**PROBLEM DESCRIPTION**: All of the data that follows is to be written out exactly, with images excluded.
....
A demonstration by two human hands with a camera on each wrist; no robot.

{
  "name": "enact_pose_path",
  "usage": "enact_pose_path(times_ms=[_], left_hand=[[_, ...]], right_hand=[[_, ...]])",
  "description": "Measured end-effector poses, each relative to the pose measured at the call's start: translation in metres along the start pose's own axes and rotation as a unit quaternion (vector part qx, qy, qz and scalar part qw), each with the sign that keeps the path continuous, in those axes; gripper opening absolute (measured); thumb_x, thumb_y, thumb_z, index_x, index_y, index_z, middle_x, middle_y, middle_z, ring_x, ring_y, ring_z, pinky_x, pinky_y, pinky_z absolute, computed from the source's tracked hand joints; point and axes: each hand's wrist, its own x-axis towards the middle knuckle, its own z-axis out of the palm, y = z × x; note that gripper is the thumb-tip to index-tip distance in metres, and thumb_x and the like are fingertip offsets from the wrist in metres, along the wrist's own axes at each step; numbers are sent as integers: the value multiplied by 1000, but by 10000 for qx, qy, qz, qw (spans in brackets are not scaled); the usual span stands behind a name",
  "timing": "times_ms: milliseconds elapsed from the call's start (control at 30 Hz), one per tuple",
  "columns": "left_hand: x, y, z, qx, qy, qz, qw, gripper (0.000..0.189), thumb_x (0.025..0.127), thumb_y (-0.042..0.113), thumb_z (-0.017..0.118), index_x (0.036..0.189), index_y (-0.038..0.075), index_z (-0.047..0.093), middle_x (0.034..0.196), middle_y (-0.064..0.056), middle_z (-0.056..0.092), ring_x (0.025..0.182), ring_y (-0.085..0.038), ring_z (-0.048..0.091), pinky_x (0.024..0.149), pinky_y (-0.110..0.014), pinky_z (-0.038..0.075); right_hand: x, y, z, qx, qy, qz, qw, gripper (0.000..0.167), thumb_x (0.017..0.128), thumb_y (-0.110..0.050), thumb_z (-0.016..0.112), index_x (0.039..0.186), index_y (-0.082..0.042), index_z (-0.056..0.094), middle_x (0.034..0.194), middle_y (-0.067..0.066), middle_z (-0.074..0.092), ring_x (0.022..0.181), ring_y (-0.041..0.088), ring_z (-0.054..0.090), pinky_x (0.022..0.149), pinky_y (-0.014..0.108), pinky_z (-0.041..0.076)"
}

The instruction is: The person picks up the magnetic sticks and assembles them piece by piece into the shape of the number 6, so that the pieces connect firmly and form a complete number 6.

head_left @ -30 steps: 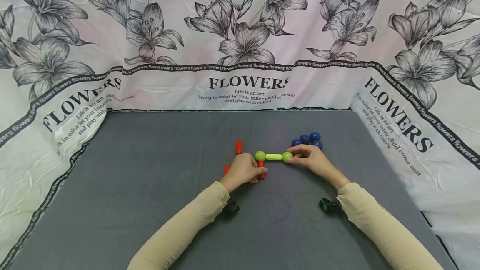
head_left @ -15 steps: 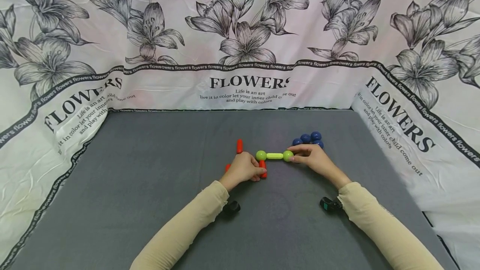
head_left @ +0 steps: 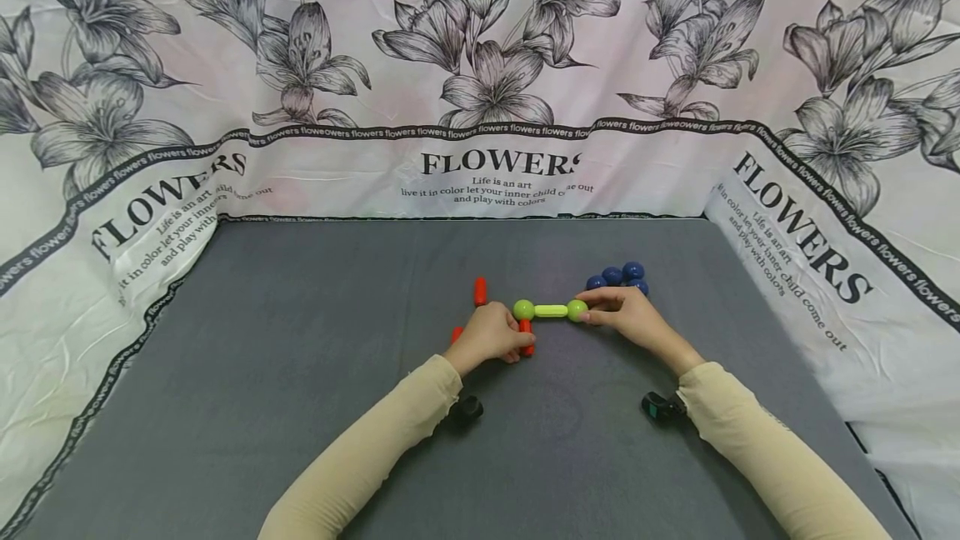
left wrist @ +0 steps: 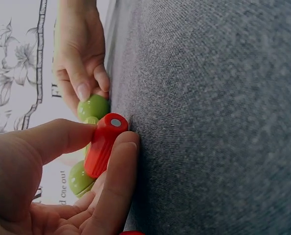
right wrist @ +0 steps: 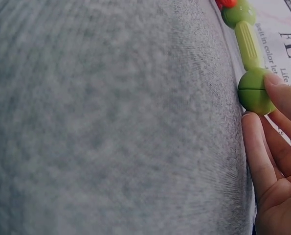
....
**EXERCISE SOLUTION**:
A demonstration by two human hands with a camera on each wrist; no robot.

{
  "name": "enact_pose_path",
  "usage": "enact_pose_path(times_ms=[_], left_hand=[[_, ...]], right_hand=[[_, ...]])",
  "description": "Measured end-effector poses, each relative to the pose measured at the call's start: translation in metres along the start pose's own axes and rotation as a unit quaternion (vector part qx, qy, qz and scalar part qw), each with the sign that keeps the path continuous, in those axes; gripper opening absolute (measured); thumb_x, thumb_y, thumb_z, index_x, index_y, index_z, middle_x, middle_y, middle_z, ring_x, ring_y, ring_z, pinky_x, pinky_y, pinky_z absolute, computed from the source's tracked hand joints; point and axes: each hand's wrist, its own x-axis towards the middle knuckle, its own z-axis out of the palm, y = z × x; note that gripper is the thumb-tip to index-tip distance in metres, and thumb_x and the like are fingertip offsets from the wrist in metres, along the wrist's own axes at each step; numbers are sent as integers: the value multiplied by 1000, but by 10000 for qx, qy, qz, qw (spans in brackets are not scaled); the usual span stands behind a name",
  "timing": "times_ms: milliseconds elapsed from the call's start (control at 30 Hz), one per tuple",
  "columns": "left_hand: x, y, z, qx, qy, qz, qw, gripper (0.000..0.189), thumb_x (0.025..0.127), thumb_y (-0.042..0.113), thumb_z (-0.017..0.118), index_x (0.036..0.189), index_y (-0.038..0.075), index_z (-0.047..0.093), middle_x (0.034..0.196), middle_y (-0.064..0.056), middle_z (-0.056..0.092), ring_x (0.025..0.182), ring_y (-0.085..0.038), ring_z (-0.048..0.091), pinky_x (0.024..0.149), pinky_y (-0.110..0.014), pinky_z (-0.038..0.075); right_hand: x, y, z, qx, qy, qz, qw, gripper (0.000..0.167), thumb_x (0.017..0.128), thumb_y (-0.110..0.050), thumb_z (-0.016..0.112), index_x (0.039..0.186), index_y (-0.082..0.042), index_z (-0.056..0.094), middle_x (0.034..0.194), middle_y (-0.067..0.066), middle_z (-0.074..0.092), ring_x (0.022..0.181), ring_y (-0.041..0.088), ring_z (-0.054..0.090), pinky_x (0.022..0.149), pinky_y (-0.014..0.108), pinky_z (-0.041..0.076)"
}

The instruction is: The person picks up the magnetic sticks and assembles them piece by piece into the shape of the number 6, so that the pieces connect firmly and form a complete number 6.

head_left @ -30 steps: 
head_left @ -15 steps: 
head_left @ +0 steps: 
left wrist @ +0 steps: 
right wrist @ +0 steps: 

Now the exercise is complete.